While there are many aspects of caregiving, such as assisting with basic physical needs, which are obvious, there also exist elements of caregiving that are much more nuanced and thus less obvious to the layperson. Depending upon a patient’s condition, care can prove physically and emotionally exhausting. Indeed, intense caregiving may prove to be an emotional endurance test. One might compare long term caregiving to a roller coaster ride that includes high anxiety without the enjoyable thrills and excitement.

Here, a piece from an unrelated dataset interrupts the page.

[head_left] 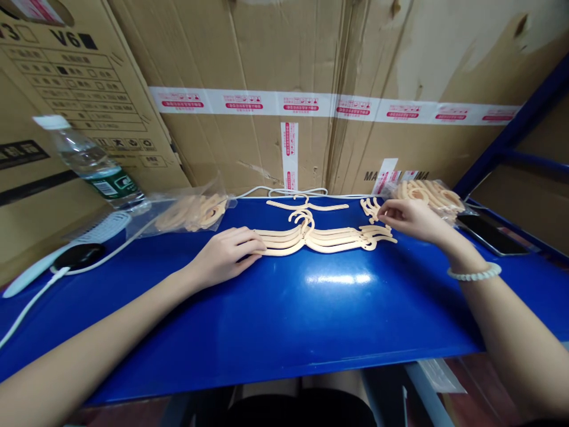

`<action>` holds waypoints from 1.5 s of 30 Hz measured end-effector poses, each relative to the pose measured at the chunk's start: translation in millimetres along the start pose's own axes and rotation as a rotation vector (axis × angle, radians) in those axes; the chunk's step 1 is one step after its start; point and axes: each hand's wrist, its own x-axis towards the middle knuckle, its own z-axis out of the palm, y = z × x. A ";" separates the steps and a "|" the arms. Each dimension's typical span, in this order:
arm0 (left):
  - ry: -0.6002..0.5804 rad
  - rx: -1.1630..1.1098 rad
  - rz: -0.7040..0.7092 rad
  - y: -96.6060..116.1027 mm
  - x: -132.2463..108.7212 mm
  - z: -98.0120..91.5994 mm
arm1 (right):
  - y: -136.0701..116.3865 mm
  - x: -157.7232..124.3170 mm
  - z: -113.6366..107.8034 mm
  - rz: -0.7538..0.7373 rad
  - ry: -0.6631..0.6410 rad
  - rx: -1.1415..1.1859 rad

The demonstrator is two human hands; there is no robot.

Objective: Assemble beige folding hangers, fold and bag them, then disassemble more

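A row of peach-coloured plastic clothes hangers (333, 241) lies nested on the blue table, hooks overlapping at the middle. My left hand (231, 252) is at their left ends, fingertips and thumb closed on the tips. Small peach hook pieces (370, 209) lie in a cluster beyond the right ends, and several more pieces (377, 232) overlap those ends. Over the cluster, my right hand (406, 219) is pinched on a small hook piece, partly hidden by the fingers. Behind the row lies a single hanger (306, 206).
Clear bags of peach parts lie at left (191, 212) and right (429, 194). A phone (492, 234) is at the right. A water bottle (98, 169), white hairbrush (102, 228) and black charging puck (80, 256) with a white cable are at left. Cardboard boxes (249, 148) wall the back.
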 end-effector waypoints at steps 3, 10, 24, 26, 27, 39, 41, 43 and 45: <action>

As a result of the physical and emotional pressures involved in caregiving, it is critical that the caregiver make the effort to maintain his or her own physical health and emotional equilibrium. It is essential that the caregiver find the time to focus on self-care and not find oneself embracing the role of martyr. This will only diminish an individual’s long term health and wellbeing, thus limit his or her capacity to provide productive long-term care.

The chronically ill or disabled, quite understandably, often perceive the world as a threatening environment. This should not be viewed as an unhealthy paranoia, but instead, a justifiable fear based upon very real threats to a patient’s health and psychological wellbeing. Individual patients with physical limitations and heightened emotional sensitivities are very vulnerable to everyday activities. For instance, they may slip on an icy sidewalk causing a setback in their treatments. This can then take many months to then correct.

This virus is presenting those with compromised immune systems and other risk factors with an extreme threat. The emotions of fear, anxiety, frustration, and anger must be dealt with and somehow overcome if we as caregivers and patients are to maintain a sense of security and emotional wellbeing. At times like these, I always attempt to keep the following quote active in the forefront of my consciousness: “We walk this path together and if you stumble, I will take your hand and if I tremble, you will hold me tight as all is not lost.”

Try to stay safe, take care of yourself, and may life be kind to you.

Stuart Smith is the co-director for Medical Cannabis Advocacy for U.S. Pain Foundation, along with his wife, Ellen, who lives with two rare conditions. Stu has and continues to be Ellen’s caregiver and together, they raise awareness surrounding invisible pain and the effectiveness of medicinal marijuana for pain patients.

Ellen and Stu live in Rhode Island with Ellen’s service dog Maggie and have raised four sons and enjoy their five grandchildren.